VPN and DNS issue

Hi there,

I have configured my TO router as a VPN client using a .opvn file in /etc/config/openvpn like this:

config openvpn 'vpn'
    option enabled '1'
    option config '/etc/openvpn/vpn_config_from_my_vpn_provider.opvn'

The network configuration for the VPN interface is:

config interface 'vpntun0'
    option proto 'none'
    option ifname 'tun0'

The firewall configuration is:

config zone
    option name 'vpn'
    option network 'vpntun0'
    option masq '1'
    option mtu_fix '1'
    option input 'ACCEPT'
    option output 'ACCEPT'
    option forward 'DROP'

config forwarding
    option family 'ipv4'
    option src 'lan'
    option dest 'vpn'

Looking at the /var/log/messages, I see that the VPN starts correctly. When I checked the VPN connection using a site like https://www.expressvpn.com/what-is-my-ip, I also see that it is the IP address of the VPN and there is no DNS nor WebRTC leaks.
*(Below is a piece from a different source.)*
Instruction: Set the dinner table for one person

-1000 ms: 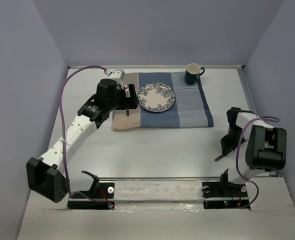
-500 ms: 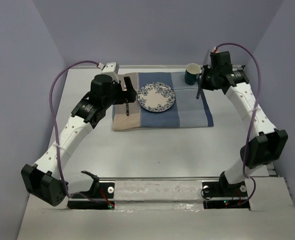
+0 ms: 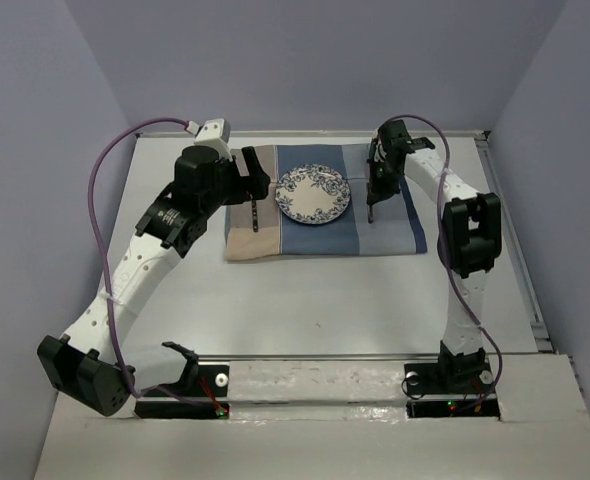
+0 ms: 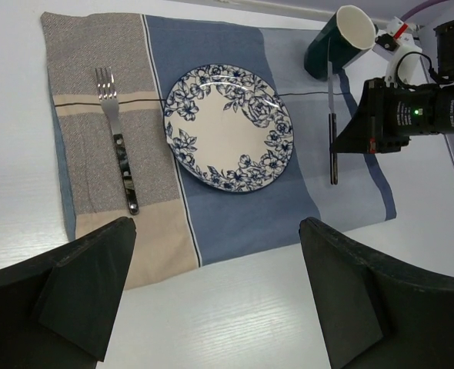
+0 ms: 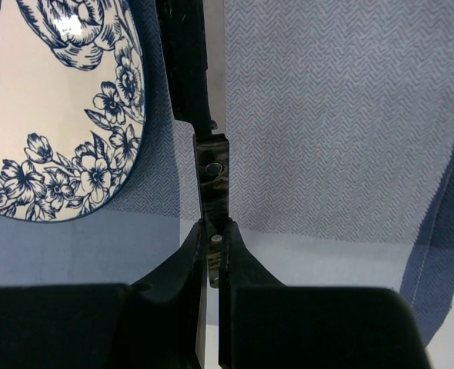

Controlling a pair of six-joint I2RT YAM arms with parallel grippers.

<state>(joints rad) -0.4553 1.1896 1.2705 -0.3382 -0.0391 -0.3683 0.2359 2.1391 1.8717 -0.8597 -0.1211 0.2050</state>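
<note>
Right wrist view: my right gripper (image 5: 211,231) is pinching the knife (image 5: 214,173) by its dark handle. The blade runs straight ahead of my fingertips, just right of the plate (image 5: 58,100), over the mat (image 5: 327,115). Whether it rests on the cloth yet I cannot tell. My left gripper (image 4: 219,261) hangs spread wide and empty, with the fork (image 4: 118,154) lying below it, left of the plate. The mug (image 4: 336,42) stands beyond the knife tip. The table (image 3: 325,300) lies under everything. I judge that only releasing the knife remains.
</note>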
So far, so good! :slight_smile:

The issue is related to Web browsing and especially to domain name resolving. From my Archlinux host on LAN, I can for example go to forum.turris.cz without problem for some times. Then, I can no longer access the web site. Firefox displays the “Looking up forum.turris.cz” message at the bottom left for a few seconds, then displays its error page “We can’t connect to the server at forum.turris.cz”. I have to wait a little bit before trying again several times, and after a while I can access the web site again.
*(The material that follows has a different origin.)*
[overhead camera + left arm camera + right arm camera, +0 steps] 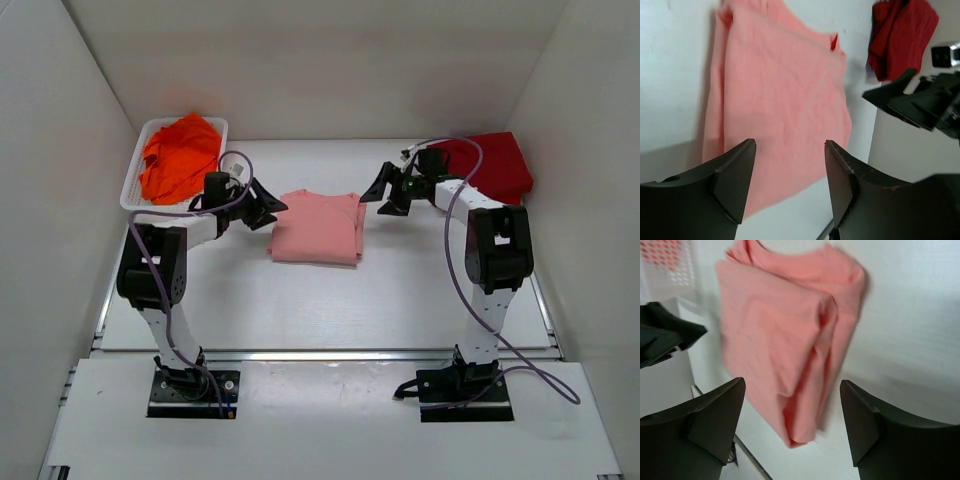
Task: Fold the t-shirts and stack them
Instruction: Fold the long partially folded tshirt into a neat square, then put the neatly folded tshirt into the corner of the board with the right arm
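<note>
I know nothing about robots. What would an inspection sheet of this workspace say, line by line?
Surface: white table, bare between the arm bases and the shirts.
Job's things: salmon-pink cloth t-shirt folded at the centre; dark red cloth t-shirt at the far right edge; bright orange cloth t-shirt crumpled in the white slotted plastic basket at far left.
Clutter: nothing seen.
Grippers: left gripper and right gripper both open and empty, one on each side of the pink shirt.
Cables: a purple cable loops along the left arm and the right arm, neither lying on a shirt.
Surroundings: plain white walls on three sides.
</note>
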Action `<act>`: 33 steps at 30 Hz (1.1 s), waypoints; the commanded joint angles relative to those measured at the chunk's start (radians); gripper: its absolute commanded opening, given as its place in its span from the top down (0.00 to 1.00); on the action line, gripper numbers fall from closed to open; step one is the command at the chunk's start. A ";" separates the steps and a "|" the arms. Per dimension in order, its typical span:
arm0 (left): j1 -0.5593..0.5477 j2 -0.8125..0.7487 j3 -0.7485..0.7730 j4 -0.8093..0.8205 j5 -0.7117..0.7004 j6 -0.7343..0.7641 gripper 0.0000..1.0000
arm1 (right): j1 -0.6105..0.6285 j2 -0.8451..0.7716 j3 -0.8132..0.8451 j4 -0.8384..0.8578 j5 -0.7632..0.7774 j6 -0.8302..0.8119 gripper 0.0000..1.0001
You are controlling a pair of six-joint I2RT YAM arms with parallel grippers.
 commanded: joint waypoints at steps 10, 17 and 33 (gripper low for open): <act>0.027 -0.492 -0.417 0.080 0.069 -0.031 0.36 | 0.102 0.047 -0.194 0.217 -0.043 0.052 0.00; 0.035 -0.621 -0.456 0.057 0.073 -0.073 0.36 | 0.206 0.255 0.057 0.090 -0.069 0.099 0.25; 0.021 -0.661 -0.524 0.086 0.078 -0.091 0.37 | 0.077 0.070 0.268 -0.398 0.803 -0.615 1.00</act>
Note that while I can’t access forum.turris.cz, I can however go to github.com for example. And sometimes I can’t go to github.com while there is no problem to access to forum.turris.cz.

When I connect to the TO using ssh and use dig to get the IP address of the domain name, the first attempts may return no result, and suddenly I get at last the IP address.

Knot is configured to not forward DNS requests to upstream DNS servers (option forward_upstream '0'). I also tried to set option net_ipv6 '0' in the Knot configuration file (/etc/config/resolver) but it does not resolve the issue.

I do not have any problem at all when the VPN is stopped.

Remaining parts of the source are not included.